■ Work to be completed: Would you repeat exactly the part of the listing below that runs from the line containing "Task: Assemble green" down to the line containing "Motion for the", inclusive, and nothing else?

■ Data:
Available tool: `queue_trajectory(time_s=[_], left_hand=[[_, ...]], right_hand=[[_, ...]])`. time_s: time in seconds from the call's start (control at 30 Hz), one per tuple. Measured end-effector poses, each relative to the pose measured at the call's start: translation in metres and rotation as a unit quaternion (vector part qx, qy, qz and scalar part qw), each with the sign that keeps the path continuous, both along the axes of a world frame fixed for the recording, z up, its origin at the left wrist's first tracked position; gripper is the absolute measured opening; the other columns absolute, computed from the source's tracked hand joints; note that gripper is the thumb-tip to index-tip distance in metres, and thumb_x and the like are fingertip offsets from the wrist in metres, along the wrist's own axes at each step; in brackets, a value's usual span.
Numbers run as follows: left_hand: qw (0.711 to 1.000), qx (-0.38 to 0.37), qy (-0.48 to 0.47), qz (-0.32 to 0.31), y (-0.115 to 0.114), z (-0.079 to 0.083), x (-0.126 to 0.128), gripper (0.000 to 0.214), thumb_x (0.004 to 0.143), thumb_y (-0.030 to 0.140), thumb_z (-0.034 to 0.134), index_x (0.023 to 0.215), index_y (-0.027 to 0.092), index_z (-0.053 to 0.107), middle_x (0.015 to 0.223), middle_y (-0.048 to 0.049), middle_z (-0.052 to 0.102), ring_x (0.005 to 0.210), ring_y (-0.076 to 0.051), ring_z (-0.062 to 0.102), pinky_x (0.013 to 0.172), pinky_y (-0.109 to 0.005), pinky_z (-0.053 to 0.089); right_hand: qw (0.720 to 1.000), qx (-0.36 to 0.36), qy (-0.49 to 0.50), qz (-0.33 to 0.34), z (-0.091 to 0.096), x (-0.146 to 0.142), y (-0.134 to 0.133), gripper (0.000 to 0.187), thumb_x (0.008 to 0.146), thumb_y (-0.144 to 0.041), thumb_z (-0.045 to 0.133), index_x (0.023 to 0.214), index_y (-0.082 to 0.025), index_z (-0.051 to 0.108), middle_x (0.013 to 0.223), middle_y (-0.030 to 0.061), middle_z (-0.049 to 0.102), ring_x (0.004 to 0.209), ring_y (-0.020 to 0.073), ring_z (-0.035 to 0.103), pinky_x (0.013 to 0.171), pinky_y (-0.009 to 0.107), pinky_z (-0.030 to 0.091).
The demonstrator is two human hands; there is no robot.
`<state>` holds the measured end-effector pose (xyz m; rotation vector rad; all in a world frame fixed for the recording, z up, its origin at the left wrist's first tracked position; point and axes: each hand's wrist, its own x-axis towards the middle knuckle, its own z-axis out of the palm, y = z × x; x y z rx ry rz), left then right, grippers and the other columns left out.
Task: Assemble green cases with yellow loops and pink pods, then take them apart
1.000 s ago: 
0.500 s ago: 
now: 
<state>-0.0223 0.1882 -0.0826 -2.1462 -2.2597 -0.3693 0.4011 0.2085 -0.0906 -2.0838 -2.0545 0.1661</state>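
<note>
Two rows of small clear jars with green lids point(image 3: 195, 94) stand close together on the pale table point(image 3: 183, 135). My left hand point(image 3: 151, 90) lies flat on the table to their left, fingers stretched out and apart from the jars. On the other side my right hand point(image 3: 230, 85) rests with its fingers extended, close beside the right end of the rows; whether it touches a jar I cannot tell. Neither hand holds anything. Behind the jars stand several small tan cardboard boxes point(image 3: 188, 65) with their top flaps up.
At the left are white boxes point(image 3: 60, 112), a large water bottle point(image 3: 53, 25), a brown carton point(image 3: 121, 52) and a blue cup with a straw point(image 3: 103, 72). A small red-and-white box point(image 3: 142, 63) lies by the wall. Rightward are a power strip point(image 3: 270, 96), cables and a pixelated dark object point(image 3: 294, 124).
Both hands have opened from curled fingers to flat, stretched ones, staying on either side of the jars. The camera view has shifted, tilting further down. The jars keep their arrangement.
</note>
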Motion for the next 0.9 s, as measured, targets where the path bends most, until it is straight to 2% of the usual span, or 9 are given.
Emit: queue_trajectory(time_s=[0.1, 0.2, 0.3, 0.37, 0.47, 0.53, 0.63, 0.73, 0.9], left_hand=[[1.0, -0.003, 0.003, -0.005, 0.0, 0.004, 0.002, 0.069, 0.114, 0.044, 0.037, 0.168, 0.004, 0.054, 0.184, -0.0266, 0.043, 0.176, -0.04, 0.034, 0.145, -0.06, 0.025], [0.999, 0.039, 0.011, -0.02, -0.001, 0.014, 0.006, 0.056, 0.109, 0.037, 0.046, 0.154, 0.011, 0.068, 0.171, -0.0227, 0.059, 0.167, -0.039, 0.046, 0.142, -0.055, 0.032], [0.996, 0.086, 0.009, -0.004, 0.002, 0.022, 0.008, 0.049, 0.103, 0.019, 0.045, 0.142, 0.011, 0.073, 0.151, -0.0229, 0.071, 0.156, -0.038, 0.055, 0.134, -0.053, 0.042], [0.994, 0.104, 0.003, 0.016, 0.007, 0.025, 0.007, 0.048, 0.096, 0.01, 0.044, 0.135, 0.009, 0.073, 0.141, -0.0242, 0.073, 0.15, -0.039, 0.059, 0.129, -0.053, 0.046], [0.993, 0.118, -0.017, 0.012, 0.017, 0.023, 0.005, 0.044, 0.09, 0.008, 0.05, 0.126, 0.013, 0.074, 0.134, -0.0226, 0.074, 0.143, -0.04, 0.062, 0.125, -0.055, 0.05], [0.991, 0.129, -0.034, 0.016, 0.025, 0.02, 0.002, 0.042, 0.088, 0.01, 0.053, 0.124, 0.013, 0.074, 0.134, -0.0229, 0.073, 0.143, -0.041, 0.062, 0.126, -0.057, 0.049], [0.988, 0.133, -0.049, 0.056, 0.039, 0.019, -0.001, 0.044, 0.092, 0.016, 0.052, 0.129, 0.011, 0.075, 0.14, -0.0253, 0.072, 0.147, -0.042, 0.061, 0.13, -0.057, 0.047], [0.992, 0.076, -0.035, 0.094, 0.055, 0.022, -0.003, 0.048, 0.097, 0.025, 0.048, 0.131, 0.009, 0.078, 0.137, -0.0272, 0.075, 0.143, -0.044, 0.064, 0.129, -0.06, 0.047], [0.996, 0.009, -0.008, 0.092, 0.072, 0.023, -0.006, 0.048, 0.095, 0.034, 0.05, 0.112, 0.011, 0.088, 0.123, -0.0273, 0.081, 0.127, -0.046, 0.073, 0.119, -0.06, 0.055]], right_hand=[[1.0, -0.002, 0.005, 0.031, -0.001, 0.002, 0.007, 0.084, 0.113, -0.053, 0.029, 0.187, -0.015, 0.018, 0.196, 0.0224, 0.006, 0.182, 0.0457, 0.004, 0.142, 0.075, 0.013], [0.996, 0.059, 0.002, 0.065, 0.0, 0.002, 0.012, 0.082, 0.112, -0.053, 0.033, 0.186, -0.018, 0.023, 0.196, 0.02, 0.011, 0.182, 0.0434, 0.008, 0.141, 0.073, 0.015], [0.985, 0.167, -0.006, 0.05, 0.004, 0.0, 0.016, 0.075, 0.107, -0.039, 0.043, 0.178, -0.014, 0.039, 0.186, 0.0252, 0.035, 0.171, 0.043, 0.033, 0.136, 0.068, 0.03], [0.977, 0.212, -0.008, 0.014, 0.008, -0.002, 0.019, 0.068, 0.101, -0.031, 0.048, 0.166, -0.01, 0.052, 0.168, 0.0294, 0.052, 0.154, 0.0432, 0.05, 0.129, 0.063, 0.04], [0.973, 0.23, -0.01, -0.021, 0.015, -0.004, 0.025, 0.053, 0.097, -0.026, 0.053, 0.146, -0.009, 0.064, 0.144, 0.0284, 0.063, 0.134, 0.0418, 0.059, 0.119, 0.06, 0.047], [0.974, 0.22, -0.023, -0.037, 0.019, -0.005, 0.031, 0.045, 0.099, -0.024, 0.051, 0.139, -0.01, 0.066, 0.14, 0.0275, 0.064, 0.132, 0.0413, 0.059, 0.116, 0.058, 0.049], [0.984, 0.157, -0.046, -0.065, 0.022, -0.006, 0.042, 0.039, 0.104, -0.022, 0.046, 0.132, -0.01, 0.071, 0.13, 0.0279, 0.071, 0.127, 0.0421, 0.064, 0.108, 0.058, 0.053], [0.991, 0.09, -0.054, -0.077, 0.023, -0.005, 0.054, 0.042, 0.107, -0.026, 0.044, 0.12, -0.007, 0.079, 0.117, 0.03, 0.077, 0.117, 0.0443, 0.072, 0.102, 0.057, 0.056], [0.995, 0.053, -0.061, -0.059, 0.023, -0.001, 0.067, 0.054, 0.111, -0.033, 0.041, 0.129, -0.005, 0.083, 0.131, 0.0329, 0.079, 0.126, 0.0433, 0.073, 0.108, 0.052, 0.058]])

■ Result:
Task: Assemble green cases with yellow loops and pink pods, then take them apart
1.000 s ago: 
0.500 s ago: 
now: 
<state>-0.0223 0.1882 -0.0826 -2.1462 -2.2597 -0.3693 0.4011 0.2085 -0.0906 -2.0838 -2.0545 0.1661</state>
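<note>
Two rows of small clear jars with green lids point(image 3: 195, 94) stand close together on the pale table point(image 3: 183, 135). My left hand point(image 3: 151, 90) lies flat on the table to their left, fingers stretched out and apart from the jars. On the other side my right hand point(image 3: 230, 85) rests with its fingers extended, close beside the right end of the rows; whether it touches a jar I cannot tell. Neither hand holds anything. Behind the jars stand several small tan cardboard boxes point(image 3: 188, 65) with their top flaps up.
At the left are white boxes point(image 3: 60, 112), a large water bottle point(image 3: 53, 25), a brown carton point(image 3: 121, 52) and a blue cup with a straw point(image 3: 103, 72). A small red-and-white box point(image 3: 142, 63) lies by the wall. Rightward are a power strip point(image 3: 270, 96), cables and a pixelated dark object point(image 3: 294, 124).
Both hands have opened from curled fingers to flat, stretched ones, staying on either side of the jars. The camera view has shifted, tilting further down. The jars keep their arrangement.
</note>
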Motion for the next 0.9 s, as measured, targets where the path bends most, until it is straight to 2% of the usual span, or 9 are given.

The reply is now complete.